OVERVIEW OF GOLDEN STAR
We are a Canadian federallyincorporated, international gold mining and exploration company producing gold in Ghana, West Africa. We also conduct gold exploration in other countries in West Africa and in South America. Golden Star Resources Ltd. was established under the Canada Business Corporations Act on May 15, 1992. Our principal office is located at 10901 West Toller Drive, Suite 300, Littleton, Colorado 80127, and our registered and records offices are located at 333 Bay Street, Bay Adelaide Centre, Box 20, Toronto, Ontario M5H 2T6.

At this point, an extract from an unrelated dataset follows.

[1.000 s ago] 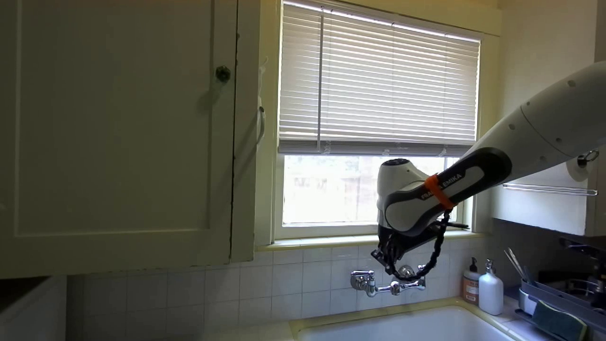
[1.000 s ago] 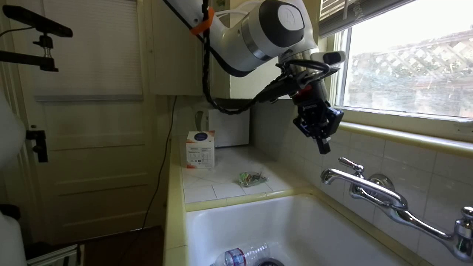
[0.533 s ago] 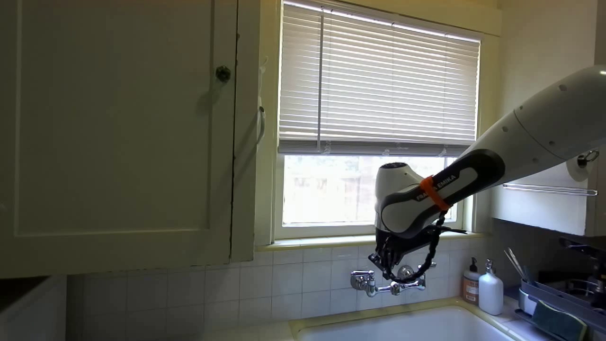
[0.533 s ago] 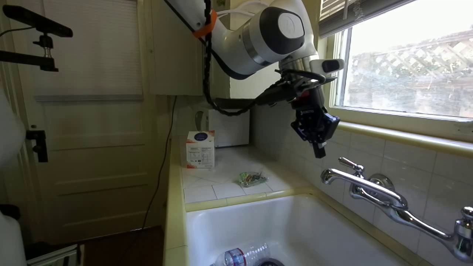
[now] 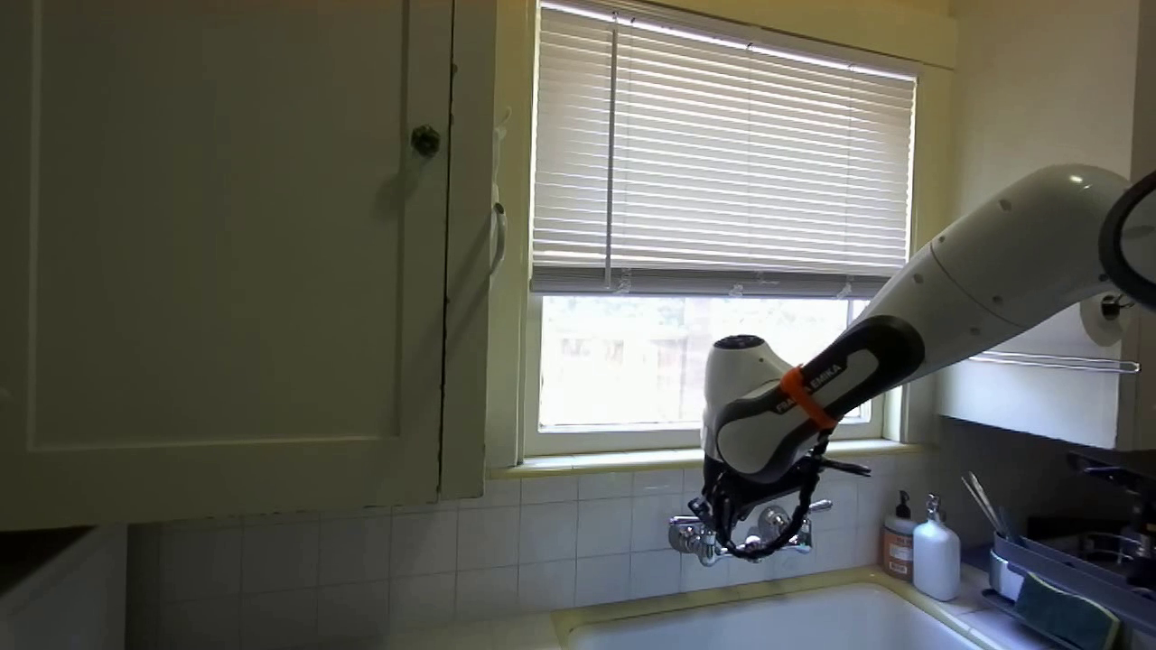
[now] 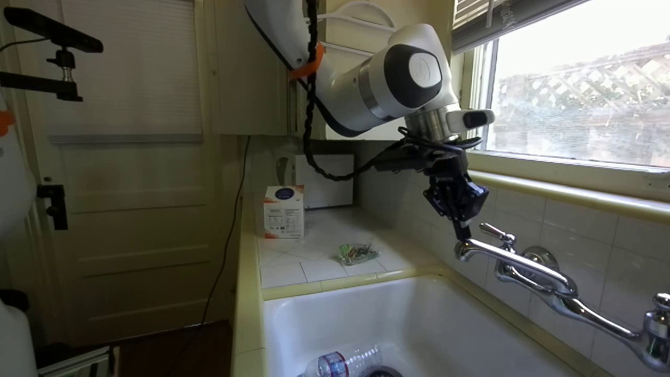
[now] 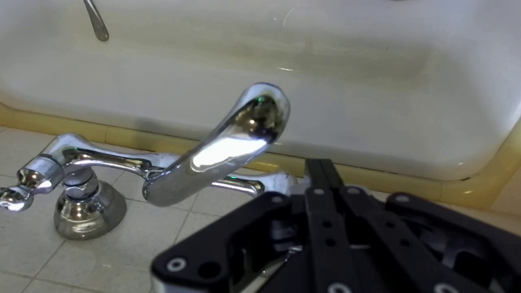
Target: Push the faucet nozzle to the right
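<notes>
Gripper (image 7: 320,166) was closed, jaws tog., angled down & in close! I had the chrome faucet nozzle (image 7: 220,150) just L of it in wrist view, slim gap showing betw. them. Tap handle (image 7: 16,198) sat farther L; below it, in an exterior view: white sink (image 6: 419,303), clear bottle (image 6: 337,365) inside.

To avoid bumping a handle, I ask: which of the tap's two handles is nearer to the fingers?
The handle just right of the fingers in an exterior view; the other handle sits at that view's right edge, past the faucet nozzle.
</notes>
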Robot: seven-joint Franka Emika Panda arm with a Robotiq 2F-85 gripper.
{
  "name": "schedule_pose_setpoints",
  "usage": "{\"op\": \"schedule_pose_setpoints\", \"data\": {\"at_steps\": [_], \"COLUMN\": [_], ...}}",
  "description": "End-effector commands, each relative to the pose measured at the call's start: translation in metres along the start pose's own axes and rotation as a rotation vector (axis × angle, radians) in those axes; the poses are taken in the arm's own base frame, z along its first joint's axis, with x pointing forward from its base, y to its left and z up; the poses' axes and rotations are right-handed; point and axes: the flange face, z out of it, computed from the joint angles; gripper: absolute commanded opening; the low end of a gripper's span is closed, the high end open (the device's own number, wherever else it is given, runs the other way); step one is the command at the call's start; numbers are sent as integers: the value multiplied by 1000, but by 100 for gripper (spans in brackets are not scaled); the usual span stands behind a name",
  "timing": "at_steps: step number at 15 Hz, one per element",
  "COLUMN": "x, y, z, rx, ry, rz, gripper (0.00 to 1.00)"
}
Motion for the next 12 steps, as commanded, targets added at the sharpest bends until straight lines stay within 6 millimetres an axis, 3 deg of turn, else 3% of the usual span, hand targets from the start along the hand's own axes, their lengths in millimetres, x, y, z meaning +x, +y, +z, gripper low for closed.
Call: {"op": "schedule_pose_setpoints", "data": {"at_steps": [1,8,12], "x": [13,17,18], "y": [1,33,35], "z": [21,32,35], "rx": [-36,-183,-224], "ry": [16,-55,-125], "rz": [37,73,77], "gripper": [0,0,0]}}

We own controlling interests in several gold properties in southwest Ghana:
| Through a 90% owned subsidiary, Golden Star (Bogoso/Prestea) Limited (GSBPL), we own and operate the Bogoso/Prestea gold mining and processing operations (Bogoso/Prestea) located near the town of Bogoso, Ghana. GSBPL operates a gold ore processing facility at Bogoso/Prestea with a capacity of up to 3.5 million tonnes of ore per annum, which uses bio-oxidation technology to treat refractory sulfide ore (Bogoso sulfide plant). In addition, GSBPL has a carbon-in-leach (CIL) processing facility located next to the sulfide plant, which is suitable for treating oxide gold ores (Bogoso oxide plant) at a rate up to 1.5 million tonnes per annum. Bogoso/Prestea produced and sold 170,973 ounces of gold in 2010 and 186,054 ounces of gold in 2009. |
| Through another 90% owned subsidiary, Golden Star (Wassa) Limited (GSWL), we own and operate the Wassa open-pit gold mine and carbon-in-leach processing plant (Wassa), located approximately 35 km east of Bogoso/Prestea. The design capacity of the carbon-in-leach processing plant at Wassa (Wassa processing plant) is nominally 3.0 million tonnes per annum but varies depending on the ratio of hard to soft ore. GSWL also owns the Hwini-Butre and Benso concessions (the HBB properties) in southwest Ghana. Ore from the HBB mines is sent to Wassa for processing. The Hwini-Butre and Benso concessions are located approximately 80 km and 50 km, respectively, by road south of Wassa. Wassa/HBB produced and sold 183,931 ounces of gold in 2010 and 223,848 ounces of gold in 2009. |
We also hold interests in several gold exploration projects in Ghana and elsewhere in West Africa including Sierra Leone, Burkina Faso, Niger and Côte dIvoire, and in South America where we hold exploration properties in Brazil.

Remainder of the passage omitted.